**YOUR ASSIGNMENT**.
Begin at the line bearing "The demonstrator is". Transcribe it and all subsequent lines of the material below exactly, and nothing more.

**THE DATA**.

↓↓↓

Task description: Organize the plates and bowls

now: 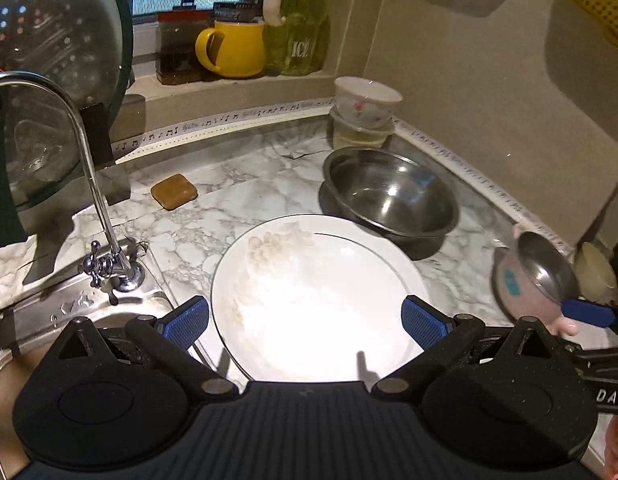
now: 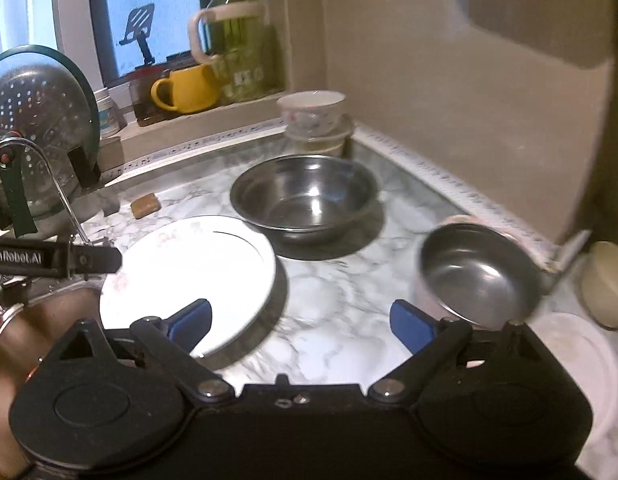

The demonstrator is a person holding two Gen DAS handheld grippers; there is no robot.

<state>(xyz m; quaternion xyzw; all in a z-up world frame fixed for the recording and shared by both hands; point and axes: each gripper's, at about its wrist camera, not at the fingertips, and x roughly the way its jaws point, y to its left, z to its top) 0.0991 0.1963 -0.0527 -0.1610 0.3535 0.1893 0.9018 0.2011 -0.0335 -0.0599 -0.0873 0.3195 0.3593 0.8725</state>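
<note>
A white plate (image 1: 309,300) with faint pattern lies on the marble counter (image 1: 237,196) beside the sink. My left gripper (image 1: 305,322) hovers over its near half, open, with blue pads (image 1: 187,320) wide apart and not pressing on it. Behind the plate stands a large steel bowl (image 1: 389,196). A small pink bowl with a steel lining (image 2: 477,272) is tilted and blurred, just beyond the right finger of my right gripper (image 2: 303,324). That gripper is open, with only bare counter between its fingers. A white bowl (image 2: 313,114) tops a stack in the corner.
A curved faucet (image 1: 89,168) and steel sink (image 1: 109,320) are at the left, with a colander (image 1: 49,40) behind. A brown soap bar (image 1: 173,191) lies on the counter. A yellow mug (image 1: 233,48) and green pitcher (image 1: 297,20) stand on the sill. A white dish (image 2: 581,364) and cream bowl (image 2: 607,284) sit at the right.
</note>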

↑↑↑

**RESULT OF THE TASK**.
The demonstrator is a person holding two Gen DAS handheld grippers; there is no robot.

<state>(xyz m; quaternion xyzw; all in a z-up world frame fixed for the recording and shared by both hands; point and axes: each gripper's, at about its wrist camera, not at the fingertips, and x roughly the way its jaws point, y to its left, z to its top) 0.0991 0.1963 -0.0527 -0.1610 0.3535 0.1893 0.9018 0.2011 -0.0335 -0.0599 -0.0873 0.3195 0.3593 0.8725</state>
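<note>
A white plate (image 1: 309,300) with faint pattern lies on the marble counter (image 1: 237,196) beside the sink. My left gripper (image 1: 305,322) hovers over its near half, open, with blue pads (image 1: 187,320) wide apart and not pressing on it. Behind the plate stands a large steel bowl (image 1: 389,196). A small pink bowl with a steel lining (image 2: 477,272) is tilted and blurred, just beyond the right finger of my right gripper (image 2: 303,324). That gripper is open, with only bare counter between its fingers. A white bowl (image 2: 313,114) tops a stack in the corner.
A curved faucet (image 1: 89,168) and steel sink (image 1: 109,320) are at the left, with a colander (image 1: 49,40) behind. A brown soap bar (image 1: 173,191) lies on the counter. A yellow mug (image 1: 233,48) and green pitcher (image 1: 297,20) stand on the sill. A white dish (image 2: 581,364) and cream bowl (image 2: 607,284) sit at the right.
</note>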

No further response is required.